» Instructions to follow
Repeat each line of the listing exactly as written.

» Material provided
------------------------
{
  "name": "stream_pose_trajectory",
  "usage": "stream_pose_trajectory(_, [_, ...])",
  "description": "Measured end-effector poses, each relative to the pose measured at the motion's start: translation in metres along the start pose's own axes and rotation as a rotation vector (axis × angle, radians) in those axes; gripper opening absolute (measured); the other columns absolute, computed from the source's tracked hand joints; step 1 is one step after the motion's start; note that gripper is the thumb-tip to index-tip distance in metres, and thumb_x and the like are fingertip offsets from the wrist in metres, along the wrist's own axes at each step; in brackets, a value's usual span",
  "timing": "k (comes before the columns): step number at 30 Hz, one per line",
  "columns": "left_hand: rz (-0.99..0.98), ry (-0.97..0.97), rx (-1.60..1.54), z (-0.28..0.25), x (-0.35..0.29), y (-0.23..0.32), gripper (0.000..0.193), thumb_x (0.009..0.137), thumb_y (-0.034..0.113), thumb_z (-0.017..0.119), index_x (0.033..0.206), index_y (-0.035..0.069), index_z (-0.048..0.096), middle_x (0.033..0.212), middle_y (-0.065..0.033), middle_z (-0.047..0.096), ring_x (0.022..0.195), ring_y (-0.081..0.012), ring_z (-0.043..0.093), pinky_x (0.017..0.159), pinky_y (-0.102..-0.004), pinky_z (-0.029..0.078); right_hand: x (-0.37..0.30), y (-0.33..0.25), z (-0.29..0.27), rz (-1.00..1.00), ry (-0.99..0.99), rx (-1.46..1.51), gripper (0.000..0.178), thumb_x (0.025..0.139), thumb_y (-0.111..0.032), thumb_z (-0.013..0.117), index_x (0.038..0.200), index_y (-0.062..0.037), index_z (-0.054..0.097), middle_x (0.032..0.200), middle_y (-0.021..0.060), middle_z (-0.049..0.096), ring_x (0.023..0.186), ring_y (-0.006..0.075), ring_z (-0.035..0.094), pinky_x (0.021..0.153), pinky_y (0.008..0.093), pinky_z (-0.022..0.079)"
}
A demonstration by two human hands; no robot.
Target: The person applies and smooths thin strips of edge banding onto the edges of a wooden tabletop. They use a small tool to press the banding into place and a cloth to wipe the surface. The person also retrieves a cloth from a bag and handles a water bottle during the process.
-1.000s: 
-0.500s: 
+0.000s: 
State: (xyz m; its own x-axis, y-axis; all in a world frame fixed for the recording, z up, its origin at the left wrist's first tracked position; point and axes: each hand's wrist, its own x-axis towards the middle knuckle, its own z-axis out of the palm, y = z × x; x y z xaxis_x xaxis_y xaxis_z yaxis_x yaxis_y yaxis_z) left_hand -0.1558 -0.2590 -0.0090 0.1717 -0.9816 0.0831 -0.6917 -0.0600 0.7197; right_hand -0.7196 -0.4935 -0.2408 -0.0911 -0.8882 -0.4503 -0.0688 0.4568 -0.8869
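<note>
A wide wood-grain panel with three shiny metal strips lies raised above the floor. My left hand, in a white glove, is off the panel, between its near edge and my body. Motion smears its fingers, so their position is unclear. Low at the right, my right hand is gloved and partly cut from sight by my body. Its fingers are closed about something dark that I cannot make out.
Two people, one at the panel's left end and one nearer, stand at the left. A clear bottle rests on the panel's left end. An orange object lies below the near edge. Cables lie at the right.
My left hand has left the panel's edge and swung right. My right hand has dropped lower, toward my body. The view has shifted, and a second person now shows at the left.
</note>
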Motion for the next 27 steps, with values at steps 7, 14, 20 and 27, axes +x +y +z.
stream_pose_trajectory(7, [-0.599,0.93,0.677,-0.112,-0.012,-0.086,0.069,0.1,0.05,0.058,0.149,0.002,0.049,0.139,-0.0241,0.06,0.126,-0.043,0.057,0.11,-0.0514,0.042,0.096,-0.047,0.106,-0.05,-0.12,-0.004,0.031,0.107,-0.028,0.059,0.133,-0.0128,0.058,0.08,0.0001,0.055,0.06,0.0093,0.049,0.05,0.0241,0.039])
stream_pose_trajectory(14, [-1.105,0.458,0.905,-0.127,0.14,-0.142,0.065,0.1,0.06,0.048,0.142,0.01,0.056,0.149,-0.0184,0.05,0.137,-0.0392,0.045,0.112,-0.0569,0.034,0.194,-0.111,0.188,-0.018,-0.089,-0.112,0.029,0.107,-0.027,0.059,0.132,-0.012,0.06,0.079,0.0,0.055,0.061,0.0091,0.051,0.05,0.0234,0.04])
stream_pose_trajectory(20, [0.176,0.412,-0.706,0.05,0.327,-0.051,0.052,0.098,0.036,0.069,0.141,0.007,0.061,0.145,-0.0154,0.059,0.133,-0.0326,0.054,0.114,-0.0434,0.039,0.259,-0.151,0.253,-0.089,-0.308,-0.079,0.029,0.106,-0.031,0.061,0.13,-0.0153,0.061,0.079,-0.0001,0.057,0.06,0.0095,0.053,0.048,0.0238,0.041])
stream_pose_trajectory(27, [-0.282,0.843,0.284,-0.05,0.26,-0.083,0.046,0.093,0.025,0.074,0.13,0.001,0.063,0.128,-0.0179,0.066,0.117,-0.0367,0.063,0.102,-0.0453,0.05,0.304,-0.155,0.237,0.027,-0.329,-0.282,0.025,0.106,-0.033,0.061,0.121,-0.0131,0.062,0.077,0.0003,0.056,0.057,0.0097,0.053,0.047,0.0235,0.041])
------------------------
» Exercise output
{
  "name": "stream_pose_trajectory",
  "usage": "stream_pose_trajectory(_, [_, ...])",
  "description": "Measured end-effector poses, each relative to the pose measured at the motion's start: translation in metres along the start pose's own axes and rotation as a rotation vector (axis × angle, radians) in those axes; gripper opening absolute (measured); the other columns absolute, computed from the source's tracked hand joints; step 1 is one step after the motion's start; note that gripper is the thumb-tip to index-tip distance in metres, and thumb_x and the like are fingertip offsets from the wrist in metres, along the wrist's own axes at each step; in brackets, a value's usual span",
  "timing": "k (comes before the columns): step number at 30 Hz, one per line",
  "columns": "left_hand: rz (-0.99..0.98), ry (-0.97..0.97), rx (-1.60..1.54), z (-0.28..0.25), x (-0.35..0.29), y (-0.23..0.32), gripper (0.000..0.193), thumb_x (0.009..0.137), thumb_y (-0.034..0.113), thumb_z (-0.017..0.119), index_x (0.033..0.206), index_y (-0.035..0.069), index_z (-0.048..0.096), middle_x (0.033..0.212), middle_y (-0.065..0.033), middle_z (-0.047..0.096), ring_x (0.022..0.195), ring_y (-0.081..0.012), ring_z (-0.043..0.093), pinky_x (0.017..0.159), pinky_y (-0.102..-0.004), pinky_z (-0.029..0.078); right_hand: x (-0.37..0.30), y (-0.33..0.25), z (-0.29..0.27), rz (-1.00..1.00), ry (-0.99..0.99), rx (-1.46..1.51), gripper (0.000..0.178), thumb_x (0.025..0.139), thumb_y (-0.111..0.032), thumb_z (-0.013..0.117), index_x (0.038..0.200), index_y (-0.062..0.037), index_z (-0.054..0.097), middle_x (0.032..0.200), middle_y (-0.021..0.060), middle_z (-0.049..0.096), ring_x (0.023..0.186), ring_y (-0.006..0.075), ring_z (-0.035..0.094), pinky_x (0.021..0.153), pinky_y (0.008..0.093), pinky_z (-0.022..0.079)"
}
A demonstration by two human hands; no robot.
Target: The person applies and smooths thin strips of edge banding onto the edges of a wooden tabletop. They use a small tool to press the banding into place and a cloth to wipe the surface. The person also retrieves a cloth from a bag and handles a water bottle during the process.
-1.000s: 
-0.500s: 
+0.000s: 
State: (xyz m; its own x-axis, y-axis; all in a world frame fixed for the recording, z up, its origin at the left wrist's first tracked position; point and axes: each hand's wrist, its own x-axis towards the middle knuckle, its own z-axis out of the palm, y = z × x; x y z xaxis_x xaxis_y xaxis_z yaxis_x yaxis_y yaxis_z) left_hand -0.1558 -0.2590 -0.0090 0.1717 -0.9816 0.0831 -0.6917 -0.0600 0.7197; right_hand -0.7196 -0.4935 -0.2408 -0.0911 -0.8882 -0.4503 -0.0688 0.4568 -0.8869
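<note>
A wide wood-grain panel with three shiny metal strips lies raised above the floor. My left hand, in a white glove, is off the panel, between its near edge and my body. Motion smears its fingers, so their position is unclear. Low at the right, my right hand is gloved and partly cut from sight by my body. Its fingers are closed about something dark that I cannot make out.
Two people, one at the panel's left end and one nearer, stand at the left. A clear bottle rests on the panel's left end. An orange object lies below the near edge. Cables lie at the right.
My left hand has left the panel's edge and swung right. My right hand has dropped lower, toward my body. The view has shifted, and a second person now shows at the left.
</note>
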Motion for the next 27 steps, with values at steps 7, 14, 20 and 27, axes +x +y +z.
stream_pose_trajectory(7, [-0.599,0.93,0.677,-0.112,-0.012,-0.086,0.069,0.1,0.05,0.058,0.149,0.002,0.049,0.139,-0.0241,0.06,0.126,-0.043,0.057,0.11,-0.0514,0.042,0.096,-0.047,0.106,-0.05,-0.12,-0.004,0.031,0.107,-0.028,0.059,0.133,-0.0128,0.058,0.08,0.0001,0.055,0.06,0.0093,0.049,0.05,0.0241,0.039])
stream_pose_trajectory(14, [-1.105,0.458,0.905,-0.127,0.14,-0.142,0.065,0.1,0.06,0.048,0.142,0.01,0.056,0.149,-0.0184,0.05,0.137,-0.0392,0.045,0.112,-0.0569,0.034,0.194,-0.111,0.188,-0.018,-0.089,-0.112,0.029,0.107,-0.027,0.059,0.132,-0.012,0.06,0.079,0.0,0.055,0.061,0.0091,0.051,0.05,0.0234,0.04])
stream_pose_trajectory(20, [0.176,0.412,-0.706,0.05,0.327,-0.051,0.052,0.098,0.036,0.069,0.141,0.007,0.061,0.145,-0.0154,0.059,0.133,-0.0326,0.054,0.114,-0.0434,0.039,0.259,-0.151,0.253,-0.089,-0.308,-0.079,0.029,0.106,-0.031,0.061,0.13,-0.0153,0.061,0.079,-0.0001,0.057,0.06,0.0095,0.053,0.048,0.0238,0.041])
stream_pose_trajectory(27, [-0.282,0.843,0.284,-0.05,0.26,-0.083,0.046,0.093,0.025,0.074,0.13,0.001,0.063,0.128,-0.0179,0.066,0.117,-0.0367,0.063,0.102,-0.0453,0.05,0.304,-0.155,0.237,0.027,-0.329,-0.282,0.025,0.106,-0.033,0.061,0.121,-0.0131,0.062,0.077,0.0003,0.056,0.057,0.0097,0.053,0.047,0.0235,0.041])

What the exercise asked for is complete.